Another digestion process is by using the combinations of ultra-sonication with a salt solution, particularly sodium dodecyl sulfate (SDS) (Enders et al. 2015). But, there is one critical limitation in this process. This is, the tiny MPs could be generated from the plastic samples, particularly plastic which has low elasticity properties, i.e., easily brittle plastic materials (Bergmann et al. 2016). It can be concluded that each approach during the separations of MPs for different samples has its pros and cons. Therefore, the combination of different purification processes should still be used for the maximum percentage recovery of MPs, and some optimization in the sample purification still needs to be further investigated.

Identification and detection techniques

In this review, different instrumental analytical techniques, dominantly Fourier transform infrared spectroscope (FTIR), and microscopic visualization was carried out for the identification and detections of MP polymeric types as shown in Table 1. Only one report was found that thermal technique (differential scanning calorimetric, DSC) had been employed for the identifications of polymer types (Shabaka et al. 2020). Interestingly, one study had used a combination of different instrumental techniques for effective quantification and qualifications of MPs from the marine water samples (Vilakati et al. 2020). This study was used chromatographic-mass spectrometry (pyrolysis GC-MS) techniques for the determinations of pyrolytic polymer products, and scanning electron microscopy coupled with energy-dispersive X-ray spectroscopy (SEM–EDS) to analyze the morphological and elemental distribution of MP particles, thermogravimetric analysis (TGA) for the determination of thermal fragmentation properties, and FTIR for functional group spectral analysis.

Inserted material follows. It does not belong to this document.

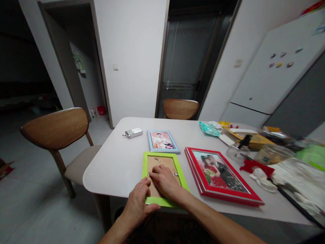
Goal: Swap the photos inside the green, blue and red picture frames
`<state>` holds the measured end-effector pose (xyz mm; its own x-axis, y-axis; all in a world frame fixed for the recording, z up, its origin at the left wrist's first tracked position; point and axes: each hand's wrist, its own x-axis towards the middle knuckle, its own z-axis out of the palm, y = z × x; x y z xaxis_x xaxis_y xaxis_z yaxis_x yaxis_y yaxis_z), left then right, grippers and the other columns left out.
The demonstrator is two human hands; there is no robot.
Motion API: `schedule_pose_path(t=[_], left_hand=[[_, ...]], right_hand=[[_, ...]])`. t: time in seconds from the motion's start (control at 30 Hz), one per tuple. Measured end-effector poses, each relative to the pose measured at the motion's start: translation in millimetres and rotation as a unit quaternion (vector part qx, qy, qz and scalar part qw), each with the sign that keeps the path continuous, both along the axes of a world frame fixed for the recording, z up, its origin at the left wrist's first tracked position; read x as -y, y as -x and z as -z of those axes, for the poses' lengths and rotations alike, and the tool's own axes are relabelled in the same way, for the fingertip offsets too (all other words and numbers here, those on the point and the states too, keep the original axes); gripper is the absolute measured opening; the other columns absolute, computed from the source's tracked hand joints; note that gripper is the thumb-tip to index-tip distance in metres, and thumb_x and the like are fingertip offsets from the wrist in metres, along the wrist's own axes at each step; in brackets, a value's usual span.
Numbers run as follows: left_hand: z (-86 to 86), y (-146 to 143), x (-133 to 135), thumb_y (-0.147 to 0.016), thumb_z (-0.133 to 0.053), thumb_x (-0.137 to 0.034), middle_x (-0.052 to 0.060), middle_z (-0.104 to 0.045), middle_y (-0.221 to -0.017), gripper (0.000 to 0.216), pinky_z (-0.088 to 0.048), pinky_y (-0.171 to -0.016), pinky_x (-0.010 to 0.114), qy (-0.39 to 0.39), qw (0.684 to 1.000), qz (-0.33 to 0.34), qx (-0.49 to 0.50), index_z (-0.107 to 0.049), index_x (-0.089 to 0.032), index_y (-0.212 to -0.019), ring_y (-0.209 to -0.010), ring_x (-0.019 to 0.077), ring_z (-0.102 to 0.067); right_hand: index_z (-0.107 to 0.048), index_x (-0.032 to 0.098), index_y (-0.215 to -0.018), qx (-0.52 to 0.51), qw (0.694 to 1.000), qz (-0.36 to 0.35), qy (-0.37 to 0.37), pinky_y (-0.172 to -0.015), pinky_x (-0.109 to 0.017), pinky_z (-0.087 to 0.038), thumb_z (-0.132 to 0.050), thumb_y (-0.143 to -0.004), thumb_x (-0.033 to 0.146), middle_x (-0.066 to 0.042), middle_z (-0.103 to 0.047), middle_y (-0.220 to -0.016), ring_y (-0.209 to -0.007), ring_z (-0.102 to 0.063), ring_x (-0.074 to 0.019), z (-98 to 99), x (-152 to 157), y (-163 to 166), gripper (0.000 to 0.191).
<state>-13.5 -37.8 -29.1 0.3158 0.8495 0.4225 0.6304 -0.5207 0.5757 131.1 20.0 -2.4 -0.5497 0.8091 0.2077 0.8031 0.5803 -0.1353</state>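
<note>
A light green picture frame (pixel 147 165) lies face down at the table's near edge, its brown backing board (pixel 164 161) showing. My left hand (pixel 140 199) is closed on the frame's left side near the lower corner, thumb along the bottom rail. Over the backing lies my right hand (pixel 164 180), fingers curled and their tips pressed at a small metal clip (pixel 148 175) by the left rail. Another metal clip (pixel 176 175) shows at the right rail, and a small metal hanger (pixel 157 159) sits near the top. My right hand covers the middle of the board.
Beyond the green frame lies a blue-framed photo (pixel 163 140), with a white and grey device (pixel 133 133) to its left. Stacked red frames (pixel 223 173) stand to the right. Bags, a clear plastic container (pixel 272 154) and cloth crowd the table's right side. Wooden chairs (pixel 58 127) flank the table.
</note>
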Motion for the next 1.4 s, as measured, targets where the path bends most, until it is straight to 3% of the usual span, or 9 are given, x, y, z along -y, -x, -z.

Analysis and/or quantification of MPs is conducted after different debris, planktons, and other organic or inorganic matrices are purified. The physical methods of identification by visual categorization based on their size, shape, and color are the first important steps. This is very important to select which instrumental techniques is appropriate for identification and quantification of them based on their polymer types (Rochman et al. 2015), particle sizes, and structural feature (Qiu et al. 2016). But, microscopic visualization accuracy depends on the extraction, and purification techniques, because other similar particles with their size and shape (e.g., planktons, inorganic clays) may be counting as MP particles. Thus, other identification techniques, spectroscopic, and microscopic technical approaches are mandatory. Especially, for smaller MP particles, instrumental tools for effective identification are required. Identifications of MPs by visual sorting could be affected by several factors, such as personal errors, the counting device quality resulted in approximately 70% of error rates could be observed (Hidalgo-Ruz et al. 2012). Recently, investigative research on MPs analysis reportedly uses chromatographic, and spectroscopic approaches as effective quantifications, and qualifications techniques. Among the widely used instrumentals tools: (1) Chromatographic techniques (Nuelle et al. 2014), gas chromatography-mass spectrometry (GC-MS) in the pyrolysis working process (Hintersteiner et al. 2015), and liquid chromatography (Elert et al. 2017). (2) Spectroscopic techniques (Ivleva et al. 2017); Raman spectroscopy (Zhao et al. 2017), and FTIR spectroscopy (Imhof et al. 2016). Each instrumental techniques have their limitations and merits (Qiu et al. 2016). The most popularly used instrumental analytical techniques with their merits and demerits are provided as shown in Table 2. Particularly, micro-Fourier transforms infrared spectroscopy (µFTIR) and Attenuated total reflection-Fourier transform infrared spectroscopy (ATR-FTIR) is very important, and frequently used due to the ability of simultaneous visualization, mapping, and collections of IR spectra (Wiesheu et al. 2016).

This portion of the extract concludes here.